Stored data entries
==*==

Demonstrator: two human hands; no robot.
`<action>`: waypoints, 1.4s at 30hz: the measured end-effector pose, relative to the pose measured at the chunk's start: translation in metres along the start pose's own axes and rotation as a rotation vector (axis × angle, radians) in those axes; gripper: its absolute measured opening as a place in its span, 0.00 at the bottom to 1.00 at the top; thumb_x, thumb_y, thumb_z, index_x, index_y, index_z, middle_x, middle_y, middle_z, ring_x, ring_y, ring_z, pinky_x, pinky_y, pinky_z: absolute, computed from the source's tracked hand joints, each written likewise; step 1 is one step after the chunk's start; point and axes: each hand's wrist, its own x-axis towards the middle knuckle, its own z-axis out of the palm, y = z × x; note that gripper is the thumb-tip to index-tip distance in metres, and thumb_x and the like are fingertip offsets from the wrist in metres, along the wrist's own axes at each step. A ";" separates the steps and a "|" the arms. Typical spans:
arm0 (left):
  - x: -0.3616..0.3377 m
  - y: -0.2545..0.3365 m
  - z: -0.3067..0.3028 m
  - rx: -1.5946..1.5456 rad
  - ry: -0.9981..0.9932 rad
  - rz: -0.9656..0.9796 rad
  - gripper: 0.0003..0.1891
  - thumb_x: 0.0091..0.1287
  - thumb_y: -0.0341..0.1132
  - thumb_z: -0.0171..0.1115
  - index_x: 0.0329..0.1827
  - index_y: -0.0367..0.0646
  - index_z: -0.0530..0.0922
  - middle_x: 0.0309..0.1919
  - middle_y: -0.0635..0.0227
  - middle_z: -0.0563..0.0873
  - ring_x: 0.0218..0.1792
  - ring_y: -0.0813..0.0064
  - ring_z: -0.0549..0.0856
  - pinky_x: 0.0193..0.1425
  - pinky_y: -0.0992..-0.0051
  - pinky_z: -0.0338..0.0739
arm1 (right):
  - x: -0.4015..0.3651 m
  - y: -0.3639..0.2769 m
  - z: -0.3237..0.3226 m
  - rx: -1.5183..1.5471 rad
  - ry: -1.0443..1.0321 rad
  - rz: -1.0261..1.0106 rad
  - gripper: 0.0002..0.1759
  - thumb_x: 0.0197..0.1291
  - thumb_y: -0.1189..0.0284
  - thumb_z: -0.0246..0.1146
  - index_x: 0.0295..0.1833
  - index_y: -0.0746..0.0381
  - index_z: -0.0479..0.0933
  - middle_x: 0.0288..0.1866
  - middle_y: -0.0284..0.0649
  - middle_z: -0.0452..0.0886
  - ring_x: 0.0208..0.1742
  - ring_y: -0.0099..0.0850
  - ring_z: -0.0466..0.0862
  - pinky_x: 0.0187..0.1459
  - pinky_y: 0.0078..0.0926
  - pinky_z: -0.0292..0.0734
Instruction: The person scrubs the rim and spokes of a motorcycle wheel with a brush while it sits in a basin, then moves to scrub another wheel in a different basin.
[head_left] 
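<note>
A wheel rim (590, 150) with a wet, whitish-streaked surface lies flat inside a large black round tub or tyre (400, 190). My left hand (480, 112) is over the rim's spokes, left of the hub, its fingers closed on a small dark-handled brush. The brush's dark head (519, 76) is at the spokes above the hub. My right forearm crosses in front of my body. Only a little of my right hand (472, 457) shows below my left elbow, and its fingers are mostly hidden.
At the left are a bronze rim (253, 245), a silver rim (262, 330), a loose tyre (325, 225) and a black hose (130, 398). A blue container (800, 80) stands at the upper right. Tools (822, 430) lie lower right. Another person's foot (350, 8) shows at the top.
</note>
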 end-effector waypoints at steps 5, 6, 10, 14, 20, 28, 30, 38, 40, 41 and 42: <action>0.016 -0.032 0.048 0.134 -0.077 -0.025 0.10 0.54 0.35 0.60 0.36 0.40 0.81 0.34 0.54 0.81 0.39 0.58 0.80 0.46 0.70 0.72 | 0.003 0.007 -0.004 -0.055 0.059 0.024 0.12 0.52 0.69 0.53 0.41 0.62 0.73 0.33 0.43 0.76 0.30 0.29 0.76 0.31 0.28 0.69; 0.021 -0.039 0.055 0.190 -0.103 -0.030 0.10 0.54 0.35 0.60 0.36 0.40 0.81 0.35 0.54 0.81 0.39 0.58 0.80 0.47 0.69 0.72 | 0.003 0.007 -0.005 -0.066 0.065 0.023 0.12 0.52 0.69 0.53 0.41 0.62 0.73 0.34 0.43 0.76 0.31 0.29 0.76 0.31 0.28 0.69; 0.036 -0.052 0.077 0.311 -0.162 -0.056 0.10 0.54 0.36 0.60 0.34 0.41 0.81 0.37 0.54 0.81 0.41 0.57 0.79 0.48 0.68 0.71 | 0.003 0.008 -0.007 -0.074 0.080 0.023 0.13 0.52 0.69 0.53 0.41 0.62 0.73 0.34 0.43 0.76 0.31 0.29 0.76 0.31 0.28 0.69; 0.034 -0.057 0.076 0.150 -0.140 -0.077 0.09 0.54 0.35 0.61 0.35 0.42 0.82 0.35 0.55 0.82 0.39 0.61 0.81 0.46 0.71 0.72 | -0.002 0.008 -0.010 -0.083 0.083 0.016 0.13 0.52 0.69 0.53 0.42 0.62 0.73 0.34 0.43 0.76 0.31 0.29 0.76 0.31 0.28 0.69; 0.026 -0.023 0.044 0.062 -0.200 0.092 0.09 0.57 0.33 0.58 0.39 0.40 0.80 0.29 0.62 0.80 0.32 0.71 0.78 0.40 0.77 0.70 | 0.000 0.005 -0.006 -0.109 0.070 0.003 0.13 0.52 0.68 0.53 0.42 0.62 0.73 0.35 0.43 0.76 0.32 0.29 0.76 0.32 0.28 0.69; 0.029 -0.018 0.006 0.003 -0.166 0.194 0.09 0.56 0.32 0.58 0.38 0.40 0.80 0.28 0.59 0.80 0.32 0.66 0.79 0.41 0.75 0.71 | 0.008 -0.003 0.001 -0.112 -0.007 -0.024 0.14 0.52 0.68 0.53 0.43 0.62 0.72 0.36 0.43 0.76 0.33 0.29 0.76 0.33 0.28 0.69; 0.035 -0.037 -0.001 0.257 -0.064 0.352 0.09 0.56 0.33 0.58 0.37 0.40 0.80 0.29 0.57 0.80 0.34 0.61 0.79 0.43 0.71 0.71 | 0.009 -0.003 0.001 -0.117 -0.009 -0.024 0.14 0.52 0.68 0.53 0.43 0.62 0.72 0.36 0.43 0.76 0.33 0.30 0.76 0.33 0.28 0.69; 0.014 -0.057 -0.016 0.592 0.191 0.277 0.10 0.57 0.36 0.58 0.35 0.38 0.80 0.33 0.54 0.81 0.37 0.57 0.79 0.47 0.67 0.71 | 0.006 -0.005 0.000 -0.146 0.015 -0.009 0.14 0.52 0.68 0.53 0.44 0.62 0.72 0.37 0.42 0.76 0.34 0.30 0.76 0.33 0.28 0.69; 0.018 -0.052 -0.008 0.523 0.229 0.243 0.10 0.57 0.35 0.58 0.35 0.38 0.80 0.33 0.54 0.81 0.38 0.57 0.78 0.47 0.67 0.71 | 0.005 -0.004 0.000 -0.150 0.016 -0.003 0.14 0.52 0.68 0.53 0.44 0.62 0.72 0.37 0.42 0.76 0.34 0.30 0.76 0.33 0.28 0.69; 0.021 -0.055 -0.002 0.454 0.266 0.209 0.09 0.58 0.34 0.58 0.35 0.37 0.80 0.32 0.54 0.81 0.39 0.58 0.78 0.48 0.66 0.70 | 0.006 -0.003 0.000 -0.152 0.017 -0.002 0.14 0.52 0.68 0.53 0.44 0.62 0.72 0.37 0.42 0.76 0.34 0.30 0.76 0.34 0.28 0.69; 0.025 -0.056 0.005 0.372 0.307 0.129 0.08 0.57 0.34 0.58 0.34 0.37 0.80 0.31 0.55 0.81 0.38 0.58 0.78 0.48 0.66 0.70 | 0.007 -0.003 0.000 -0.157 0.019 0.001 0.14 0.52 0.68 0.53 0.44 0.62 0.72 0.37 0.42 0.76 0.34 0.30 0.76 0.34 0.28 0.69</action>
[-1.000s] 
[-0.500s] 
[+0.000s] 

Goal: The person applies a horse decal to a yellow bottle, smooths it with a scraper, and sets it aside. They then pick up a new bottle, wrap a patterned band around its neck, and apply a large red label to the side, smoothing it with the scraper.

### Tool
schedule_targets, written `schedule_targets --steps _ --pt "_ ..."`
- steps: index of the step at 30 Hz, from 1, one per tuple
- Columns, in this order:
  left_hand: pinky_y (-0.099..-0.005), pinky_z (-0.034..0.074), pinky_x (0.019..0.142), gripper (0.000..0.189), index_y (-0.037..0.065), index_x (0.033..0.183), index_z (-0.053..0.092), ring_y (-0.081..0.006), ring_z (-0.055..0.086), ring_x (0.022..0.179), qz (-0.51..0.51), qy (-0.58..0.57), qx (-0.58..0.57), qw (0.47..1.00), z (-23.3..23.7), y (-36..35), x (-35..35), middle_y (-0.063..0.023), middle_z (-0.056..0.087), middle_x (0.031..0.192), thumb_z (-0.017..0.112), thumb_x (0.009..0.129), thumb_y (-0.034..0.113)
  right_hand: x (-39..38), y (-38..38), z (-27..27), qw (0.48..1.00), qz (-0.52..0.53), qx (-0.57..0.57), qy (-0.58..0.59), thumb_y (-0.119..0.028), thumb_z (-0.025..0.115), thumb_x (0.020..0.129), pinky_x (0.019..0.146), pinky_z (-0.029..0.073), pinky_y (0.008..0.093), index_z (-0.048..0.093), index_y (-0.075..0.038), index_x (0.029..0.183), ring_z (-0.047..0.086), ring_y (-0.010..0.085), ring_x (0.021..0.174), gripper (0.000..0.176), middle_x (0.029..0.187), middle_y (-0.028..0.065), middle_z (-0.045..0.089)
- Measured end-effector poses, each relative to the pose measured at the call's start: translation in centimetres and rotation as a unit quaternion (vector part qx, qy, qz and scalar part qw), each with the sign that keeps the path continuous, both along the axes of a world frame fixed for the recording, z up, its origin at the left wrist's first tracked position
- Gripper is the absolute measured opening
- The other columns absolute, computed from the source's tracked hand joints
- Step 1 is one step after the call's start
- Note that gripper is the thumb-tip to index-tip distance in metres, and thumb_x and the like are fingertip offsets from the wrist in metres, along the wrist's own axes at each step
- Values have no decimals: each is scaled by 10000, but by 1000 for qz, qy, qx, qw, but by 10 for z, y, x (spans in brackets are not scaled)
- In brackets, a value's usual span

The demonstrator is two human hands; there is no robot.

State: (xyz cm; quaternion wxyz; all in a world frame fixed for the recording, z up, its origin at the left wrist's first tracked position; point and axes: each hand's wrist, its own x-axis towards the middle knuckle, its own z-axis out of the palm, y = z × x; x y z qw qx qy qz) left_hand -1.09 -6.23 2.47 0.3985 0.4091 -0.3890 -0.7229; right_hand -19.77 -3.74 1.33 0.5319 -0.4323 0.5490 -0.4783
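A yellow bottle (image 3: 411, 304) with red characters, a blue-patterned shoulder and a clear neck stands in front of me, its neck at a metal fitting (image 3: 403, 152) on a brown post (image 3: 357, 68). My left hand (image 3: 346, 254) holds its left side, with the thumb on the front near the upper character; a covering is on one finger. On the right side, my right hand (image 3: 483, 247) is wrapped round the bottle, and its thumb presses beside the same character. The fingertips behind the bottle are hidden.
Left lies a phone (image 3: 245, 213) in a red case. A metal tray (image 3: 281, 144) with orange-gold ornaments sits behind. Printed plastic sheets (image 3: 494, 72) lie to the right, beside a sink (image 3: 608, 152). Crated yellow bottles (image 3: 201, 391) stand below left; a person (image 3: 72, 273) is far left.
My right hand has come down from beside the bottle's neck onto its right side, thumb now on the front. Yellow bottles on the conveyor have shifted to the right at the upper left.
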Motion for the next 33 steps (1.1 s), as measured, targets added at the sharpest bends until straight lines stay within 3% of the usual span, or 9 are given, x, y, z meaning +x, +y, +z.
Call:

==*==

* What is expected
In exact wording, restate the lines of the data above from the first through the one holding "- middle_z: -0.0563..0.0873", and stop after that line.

* Task solution
Demonstrator: two human hands; no robot.
`<action>`: waypoints, 1.4s at 30hz: the measured end-effector pose, relative to the pose measured at the chunk's start: translation in metres along the start pose's own axes and rotation as a rotation vector (axis × angle, radians) in those axes; gripper: its absolute measured opening as a place in its span, 0.00 at the bottom to 1.00 at the top; thumb_x, thumb_y, thumb_z, index_x, index_y, index_z, middle_x, middle_y, middle_z, ring_x, ring_y, ring_z, pinky_x, pinky_y, pinky_z: absolute, computed from the source's tracked hand joints, each written likewise; step 1 is one step after the chunk's start; point and axes: each hand's wrist, its own x-axis towards the middle knuckle, its own z-axis out of the palm, y = z × x; note that gripper is the thumb-tip to index-tip distance in metres, and thumb_x and the like are fingertip offsets from the wrist in metres, along the wrist's own axes at each step. A ";" separates the steps and a "|" the arms. Typical spans:
arm0 (left):
  - x: -0.3616..0.3377 m
  - y: -0.2545..0.3365 m
  - z: -0.3067..0.3028 m
  - rx: -1.5946..1.5456 rad
  - ry: -0.9981..0.9932 rad
  - rz: -0.9656..0.9796 rad
  - gripper: 0.0003..0.1891
  - thumb_x: 0.0091..0.1287
  - thumb_y: -0.0341..0.1132
  - thumb_z: -0.0171..0.1115
  - index_x: 0.0329..0.1827
  - index_y: -0.0367..0.0646
  - index_z: -0.0530..0.0922
  - middle_x: 0.0309..0.1919
  - middle_y: -0.0635..0.0227
  - middle_z: -0.0563..0.0873

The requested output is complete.